#### [What is needed]
Retrieve all lines below that have the string "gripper".

#### [Dataset extract]

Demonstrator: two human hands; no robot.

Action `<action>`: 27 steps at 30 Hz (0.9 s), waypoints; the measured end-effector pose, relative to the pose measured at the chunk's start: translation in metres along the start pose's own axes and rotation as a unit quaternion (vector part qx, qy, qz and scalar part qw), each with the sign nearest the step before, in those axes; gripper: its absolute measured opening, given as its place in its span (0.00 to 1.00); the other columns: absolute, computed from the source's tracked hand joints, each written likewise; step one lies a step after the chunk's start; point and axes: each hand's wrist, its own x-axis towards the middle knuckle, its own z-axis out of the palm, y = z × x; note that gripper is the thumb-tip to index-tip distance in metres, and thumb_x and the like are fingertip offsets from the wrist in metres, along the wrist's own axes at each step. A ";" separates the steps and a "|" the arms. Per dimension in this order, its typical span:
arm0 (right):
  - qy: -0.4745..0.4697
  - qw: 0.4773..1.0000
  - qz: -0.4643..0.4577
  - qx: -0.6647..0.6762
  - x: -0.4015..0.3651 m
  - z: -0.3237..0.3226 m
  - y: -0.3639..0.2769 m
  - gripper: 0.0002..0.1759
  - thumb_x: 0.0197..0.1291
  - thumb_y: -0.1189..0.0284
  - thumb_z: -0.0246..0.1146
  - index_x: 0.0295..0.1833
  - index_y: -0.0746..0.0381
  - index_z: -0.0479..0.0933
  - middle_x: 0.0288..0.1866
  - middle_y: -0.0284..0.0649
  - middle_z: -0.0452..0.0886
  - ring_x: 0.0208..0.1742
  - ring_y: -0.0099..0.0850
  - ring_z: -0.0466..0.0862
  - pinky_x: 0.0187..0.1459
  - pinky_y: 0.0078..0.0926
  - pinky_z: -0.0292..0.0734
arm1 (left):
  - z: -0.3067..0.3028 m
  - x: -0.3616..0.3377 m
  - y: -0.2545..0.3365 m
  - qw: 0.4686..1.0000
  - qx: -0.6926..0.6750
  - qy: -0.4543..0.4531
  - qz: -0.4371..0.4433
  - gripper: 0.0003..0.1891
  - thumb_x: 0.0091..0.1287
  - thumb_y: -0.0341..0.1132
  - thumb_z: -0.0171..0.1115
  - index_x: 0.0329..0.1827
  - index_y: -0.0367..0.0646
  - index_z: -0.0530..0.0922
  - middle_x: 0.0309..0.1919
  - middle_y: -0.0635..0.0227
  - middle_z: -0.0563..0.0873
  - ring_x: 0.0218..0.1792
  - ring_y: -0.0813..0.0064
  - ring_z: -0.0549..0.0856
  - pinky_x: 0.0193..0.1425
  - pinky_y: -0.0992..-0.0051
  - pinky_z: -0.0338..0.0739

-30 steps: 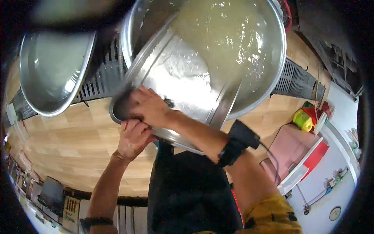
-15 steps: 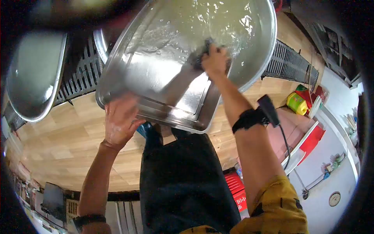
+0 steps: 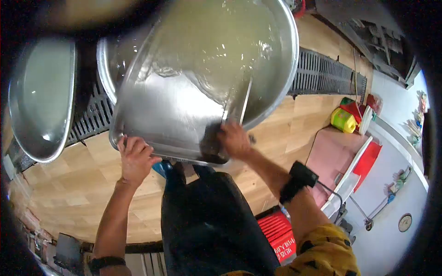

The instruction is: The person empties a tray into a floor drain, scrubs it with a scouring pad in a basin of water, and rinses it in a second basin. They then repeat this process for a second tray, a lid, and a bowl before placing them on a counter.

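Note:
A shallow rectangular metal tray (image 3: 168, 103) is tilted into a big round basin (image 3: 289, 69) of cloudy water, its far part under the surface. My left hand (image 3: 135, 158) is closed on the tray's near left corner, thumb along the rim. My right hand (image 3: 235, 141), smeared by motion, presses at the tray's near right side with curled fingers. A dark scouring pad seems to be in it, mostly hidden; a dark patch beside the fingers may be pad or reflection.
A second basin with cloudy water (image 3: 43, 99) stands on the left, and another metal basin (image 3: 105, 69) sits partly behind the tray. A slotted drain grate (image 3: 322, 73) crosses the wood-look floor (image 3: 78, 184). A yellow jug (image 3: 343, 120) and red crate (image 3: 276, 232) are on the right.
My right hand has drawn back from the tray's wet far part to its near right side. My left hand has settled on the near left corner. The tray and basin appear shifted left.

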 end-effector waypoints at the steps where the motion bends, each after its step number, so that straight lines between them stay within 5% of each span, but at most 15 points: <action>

#### [Reply]
Action `<action>`: 27 steps at 30 Hz (0.9 s), waypoints; the measured end-effector pose, relative to the pose measured at the chunk's start: translation in metres along the start pose's own axes and rotation as a unit quaternion (vector part qx, qy, qz and scalar part qw), each with the sign nearest the step before, in those axes; gripper: its absolute measured opening, given as its place in its span (0.00 to 1.00); the other columns: absolute, computed from the source's tracked hand joints, each written likewise; step one lies a step after the chunk's start; point and axes: each hand's wrist, its own x-axis towards the middle knuckle, its own z-axis out of the palm, y = z × x; note that gripper is the thumb-tip to index-tip distance in metres, and thumb_x and the like are fingertip offsets from the wrist in metres, along the wrist's own axes at each step. A ";" separates the steps and a "|" the arms. Per dimension in this order, its typical span:
  - gripper: 0.0002..0.1759
  - gripper: 0.0003..0.1891

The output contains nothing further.